What were your thoughts on the plane leaving the UK, the unknown and how did you manage the jet lag/ time zone changes with the trip?
I was SO scared when I was sitting on that plane! The weeks leading up to that had been so busy I didn’t even have time to think about being scared, but once I was on the plane it suddenly hit me that this was very real and there was no turning back now. My main worry was that I had picked up a back injury two weeks before which had improved a lot but was still hadn’t completely healed yet, I was really worried that it would get worse as soon as I started running and that I would have to stop after a few days… (Luckily that didn’t happen!). The jet lag wasn’t actually an issue and I felt great as soon as I got to NZ. I landed in Auckland where I spent one day before travelling North to Cape Reinga (where I was starting the run) over 2 days.
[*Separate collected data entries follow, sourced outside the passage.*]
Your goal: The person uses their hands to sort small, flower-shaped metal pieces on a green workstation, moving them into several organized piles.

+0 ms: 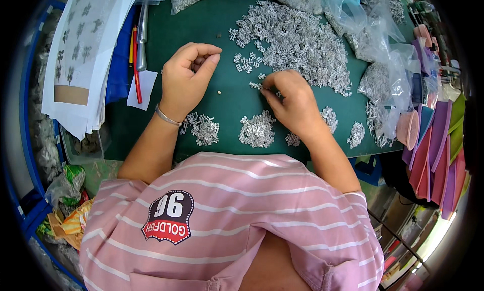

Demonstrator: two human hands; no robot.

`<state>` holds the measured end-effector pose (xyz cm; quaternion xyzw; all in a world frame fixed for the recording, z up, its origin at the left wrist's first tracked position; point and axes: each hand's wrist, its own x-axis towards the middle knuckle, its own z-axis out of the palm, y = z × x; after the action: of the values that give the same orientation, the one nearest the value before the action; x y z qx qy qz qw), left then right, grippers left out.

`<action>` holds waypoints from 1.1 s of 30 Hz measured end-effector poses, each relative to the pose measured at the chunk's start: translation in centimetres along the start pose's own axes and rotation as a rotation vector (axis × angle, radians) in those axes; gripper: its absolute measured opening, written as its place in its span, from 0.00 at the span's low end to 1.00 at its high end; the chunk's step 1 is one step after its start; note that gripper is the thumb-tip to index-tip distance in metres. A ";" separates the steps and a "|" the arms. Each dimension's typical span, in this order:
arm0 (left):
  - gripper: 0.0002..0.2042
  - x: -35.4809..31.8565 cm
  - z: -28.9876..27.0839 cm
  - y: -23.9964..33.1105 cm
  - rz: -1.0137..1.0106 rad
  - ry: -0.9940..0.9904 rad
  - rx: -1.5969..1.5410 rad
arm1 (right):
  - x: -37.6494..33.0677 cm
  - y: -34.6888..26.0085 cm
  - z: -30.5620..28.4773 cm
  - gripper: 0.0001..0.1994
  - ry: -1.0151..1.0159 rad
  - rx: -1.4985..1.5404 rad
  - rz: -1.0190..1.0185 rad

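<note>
Over the green tabletop, my left hand (190,71) is closed, thumb and forefinger drawn together at the tips; anything between them is too small to make out. My right hand (291,97) pinches down at a few small silver metal pieces (255,84) lying apart from the rest. Just beyond it spreads a large heap of the same openwork silver pieces (297,44), with a small loose cluster (246,62) at its left edge. Nearer my body are small piles, one below my left wrist (204,129), another in the middle (257,129), others partly hidden by my right forearm.
Clear plastic bags (375,84) of similar pieces line the right side. Printed sheets (83,44), a red pen (136,69) and a silver-handled tool (141,44) lie at the left. Pink and purple bins (438,134) stand beyond the right edge. A tiny pale bit (219,92) lies between my hands.
</note>
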<state>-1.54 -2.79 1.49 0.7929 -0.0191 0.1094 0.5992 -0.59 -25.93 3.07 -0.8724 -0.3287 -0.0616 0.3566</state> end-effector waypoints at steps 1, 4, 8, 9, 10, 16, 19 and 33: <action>0.05 0.0 0.1 0.0 -0.001 0.002 -0.002 | 0.1 -0.1 0.4 0.08 0.004 -0.003 -0.015; 0.05 -0.1 0.4 0.5 -0.002 -0.019 0.016 | 0.1 -0.2 1.4 0.08 0.021 -0.023 -0.038; 0.05 -0.2 0.7 2.3 0.107 -0.171 0.180 | 0.0 -0.1 0.7 0.07 0.040 0.019 0.057; 0.05 -0.2 0.9 2.5 0.128 -0.223 0.199 | -0.1 0.0 0.2 0.06 0.058 0.040 0.092; 0.06 0.1 1.1 2.5 0.177 -0.263 0.216 | -0.1 0.1 -0.2 0.06 0.075 0.062 0.127; 0.07 0.7 3.5 2.0 0.334 -0.456 0.424 | -0.4 -0.2 0.0 0.06 0.061 0.015 0.068; 0.06 0.4 4.5 1.2 0.324 -0.465 0.518 | -0.4 -0.1 1.4 0.06 0.097 -0.088 -0.010; 0.08 -0.4 3.4 3.1 -0.508 -0.438 -0.301 | -3.3 3.7 -2.5 0.09 0.165 1.474 0.767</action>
<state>-1.91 -6.96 3.46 0.6798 0.0348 -0.2193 0.6990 -0.55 -31.31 1.63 -0.4597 0.0624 0.2312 0.8552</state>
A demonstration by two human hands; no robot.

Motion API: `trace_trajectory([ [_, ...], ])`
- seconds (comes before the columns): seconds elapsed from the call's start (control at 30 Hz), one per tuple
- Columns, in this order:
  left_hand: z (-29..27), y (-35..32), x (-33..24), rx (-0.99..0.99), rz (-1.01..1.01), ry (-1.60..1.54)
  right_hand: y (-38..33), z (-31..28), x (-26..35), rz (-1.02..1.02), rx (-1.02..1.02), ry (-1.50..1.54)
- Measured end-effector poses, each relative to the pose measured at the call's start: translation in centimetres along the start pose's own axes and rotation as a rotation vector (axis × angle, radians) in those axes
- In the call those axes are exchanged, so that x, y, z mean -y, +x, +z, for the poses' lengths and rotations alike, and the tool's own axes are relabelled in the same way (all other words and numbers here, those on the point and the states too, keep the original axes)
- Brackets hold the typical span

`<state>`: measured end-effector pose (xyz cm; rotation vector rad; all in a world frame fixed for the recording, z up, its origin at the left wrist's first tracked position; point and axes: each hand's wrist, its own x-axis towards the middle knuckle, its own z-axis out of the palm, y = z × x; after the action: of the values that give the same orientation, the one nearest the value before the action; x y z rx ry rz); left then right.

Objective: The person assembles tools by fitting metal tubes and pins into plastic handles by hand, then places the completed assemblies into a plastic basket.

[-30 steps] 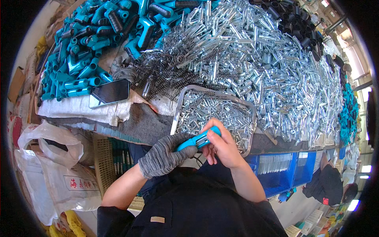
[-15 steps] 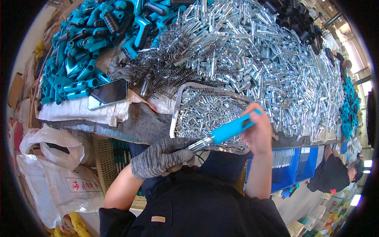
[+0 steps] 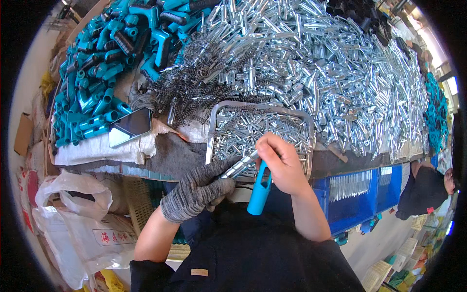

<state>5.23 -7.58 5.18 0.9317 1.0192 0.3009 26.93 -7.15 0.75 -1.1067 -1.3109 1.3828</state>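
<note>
My left hand (image 3: pixel 198 191), in a grey knitted glove, is closed around a shiny metal rod (image 3: pixel 240 166) that slants up to the right. My bare right hand (image 3: pixel 286 168) has thumb and fingers pinched at the rod's upper end; whether a small part lies between them is hidden. From that same hand hangs a teal tube (image 3: pixel 259 195) with a slot cut in its side, its round end downward. Just beyond both hands stands a metal-rimmed tray (image 3: pixel 212 129) holding many small silvery pins (image 3: pixel 243 127).
Silvery metal parts (image 3: pixel 335 82) heap across the table, with dark springs (image 3: pixel 197 92) beside them. Teal handles (image 3: pixel 104 63) pile up at left near a phone (image 3: pixel 130 127). Blue bins (image 3: pixel 350 202) sit below the table edge; another person (image 3: pixel 423 190) is at far right.
The teal tube has come off the rod's end and swung from slanting to hanging down. My right hand has moved left and nearer, its fingers now at the rod's tip.
</note>
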Motion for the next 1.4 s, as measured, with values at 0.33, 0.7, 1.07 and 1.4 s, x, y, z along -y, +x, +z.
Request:
trace_trajectory([
  [0.33,0.5,0.0,0.1,-0.099,0.095,-0.007,0.5,-0.3,0.3,-0.001,0.052,-0.152],
  [0.7,0.8,0.3,0.4,-0.076,0.137,-0.107,0.6,-0.2,0.1,-0.020,0.118,-0.056],
  [1.07,0.6,0.2,0.7,-0.071,0.042,-0.119,0.5,-0.6,0.4,-0.015,0.114,-0.050],
  [1.4,0.6,-0.6,-0.8,-0.107,0.037,-0.043,-0.1,-6.6,0.8,0.055,-0.465,0.119],
])
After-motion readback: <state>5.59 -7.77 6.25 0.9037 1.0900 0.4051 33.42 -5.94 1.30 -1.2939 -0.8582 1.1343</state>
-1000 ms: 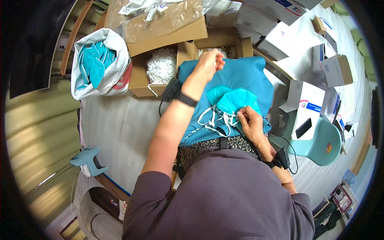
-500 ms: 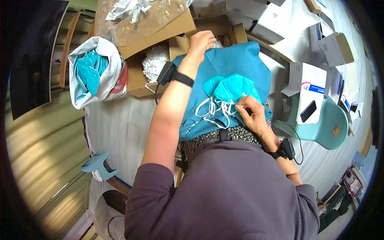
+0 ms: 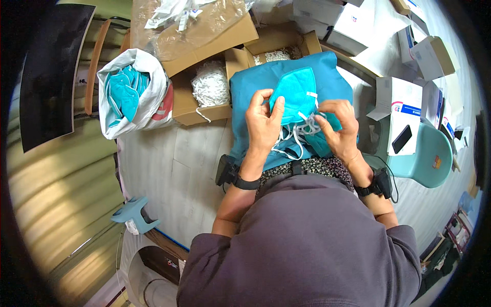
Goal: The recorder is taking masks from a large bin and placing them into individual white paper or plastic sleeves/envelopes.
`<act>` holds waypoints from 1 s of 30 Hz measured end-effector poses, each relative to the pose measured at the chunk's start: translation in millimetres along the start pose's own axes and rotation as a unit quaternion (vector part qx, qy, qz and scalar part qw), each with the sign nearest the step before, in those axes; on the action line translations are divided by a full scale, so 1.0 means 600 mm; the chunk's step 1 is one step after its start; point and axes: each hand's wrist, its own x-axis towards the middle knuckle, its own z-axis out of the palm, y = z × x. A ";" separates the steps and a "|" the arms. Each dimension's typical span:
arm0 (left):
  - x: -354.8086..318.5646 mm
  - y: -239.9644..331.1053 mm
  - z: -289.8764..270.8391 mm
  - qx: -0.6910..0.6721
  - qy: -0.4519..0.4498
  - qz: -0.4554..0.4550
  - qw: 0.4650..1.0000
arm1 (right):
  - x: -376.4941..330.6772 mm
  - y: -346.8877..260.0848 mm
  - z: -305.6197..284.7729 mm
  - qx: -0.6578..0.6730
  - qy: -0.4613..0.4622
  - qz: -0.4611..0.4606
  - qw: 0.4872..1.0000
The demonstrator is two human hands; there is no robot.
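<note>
A teal folded face mask is tilted up above my lap, with small white tabs along its right edge. My left hand grips its left side, thumb on the front and fingers behind. Beside its lower right edge, my right hand has thumb and index finger curled together by the white straps. Slight blur hides what lies between those fingertips. White ear loops dangle below the mask. More teal mask material lies under my right hand. A blue cloth covers my lap beneath everything.
On the left stands a white bag full of teal masks. Open cardboard boxes ahead hold bundled white straps and loose white pieces. A phone rests on a white carton over a light-green chair. White cartons crowd the far right.
My left hand has drawn back from the far box and now grips the mask. The mask has risen and turned more upright. My right hand has shifted slightly up and right.
</note>
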 end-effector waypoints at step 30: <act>-0.038 0.053 0.018 -0.035 0.107 0.054 0.992 | 0.050 -0.010 0.059 0.151 -0.003 0.143 0.978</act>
These 3 days gave me plenty of time to acclimatise.
Injuries are part and parcel of training; did you have any injury worries on leaving to embark on the journey?
Yes, as I said I had picked up this lower back injury two weeks before leaving and I don’t think I have ever had so many physio, sports massage and ostheopath sessions than during those two weeks but it definitely helped!
Whilst in New Zealand…. what were the top three highlights for you?
Difficult question! I would say:
1) Running on the 90 mile beach (that is at the very start). I ran on that beach for 3 days. Most people would have probably found it monotonous but I just had a smile on my face the whole time. I was just so happy that this was finally happening (and that my back was not hurting anymore)!
2) Climbing up Mount Rintoul in the Richmond ranges (it’s a mountain range at the top of the South Island). The scenery was just stunning, I was completely by myself and it was super challenging from a physical point of view. I don’t think I have ever felt such a sense of freedom.
3) Swimming in Lake Hawea. That day it was so hot and I had covered just over 35km of really hilly terrain. I ran out of water for the last couple of hours and I was sweating buckets and when I finally got down the hill I went for a swim in the crystal clear lake. It was so cold but it felt so amazing! And the best thing was that there was a café nearby that was making the best ever pizza…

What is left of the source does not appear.